Sunday [30th March 1890]
My darling Sylvia,
I am so sorry I haven't written to congratulate you, but I was "struck up all of a 'eap!" But I do congratulate you, fearfully, though I have never seen the charmer, I'm sorry to say.
I thought there was some sort of emotion tearing your heart by the way in which you wrote, so 'boulverse'.
Thanks very much your letter, riddle, and promise of a tie-pin, which I should like to be a plain Scotch pearl. I dare say you know the sort:
I hope I get home in time to wish you goodbye to the heather of Bonnie Westmorland. I am glad he is a "barrister", because then he won't "bar-sister," - O Lord.
I must now leave off, as I go to school Wednesday, Friday, cock-a-doodle-do, Ra 'phe.

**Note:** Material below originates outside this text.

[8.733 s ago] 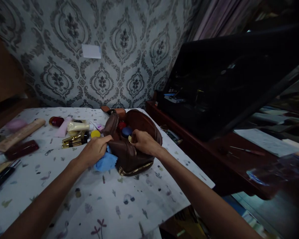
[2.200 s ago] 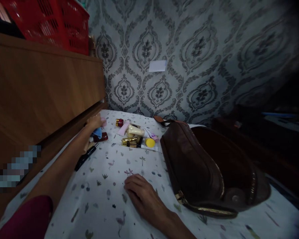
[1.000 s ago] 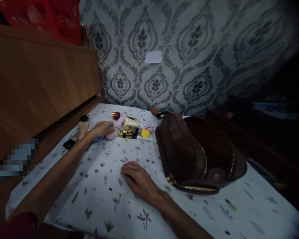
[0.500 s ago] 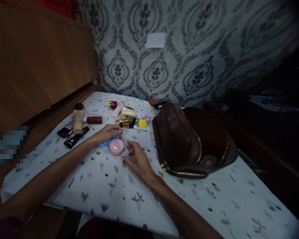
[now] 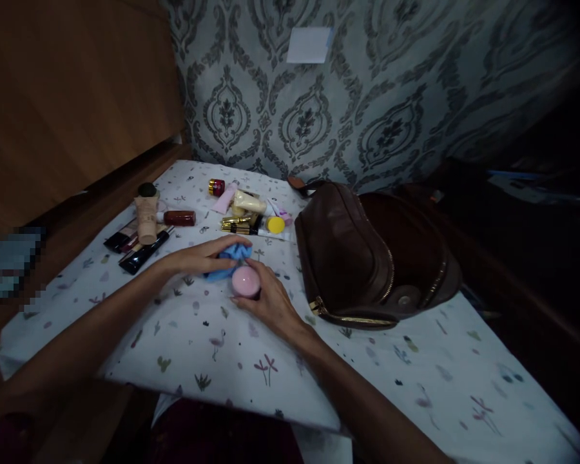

I remain, your loving brother,
Gerald du Maurier
Gerald was just 17 when he wrote this inimitable affair - the promised tie-pin, of which he made a sketch, being no doubt for his birthday on March 26th - and nearing the end of his time at Harrow. I am baffled by "Ra'phe". Was it a du Maurier catch word, or a Harrow slogan, or what?
Regrettably, no other du Maurier letters exist, except the one which follows shortly from Emma du Maurier. May, of course, was at home. I don't know where Trixie was living; perhaps too near for writing. No doubt Guy wrote and probably Gyggy and Isabel, but their letters have not survived.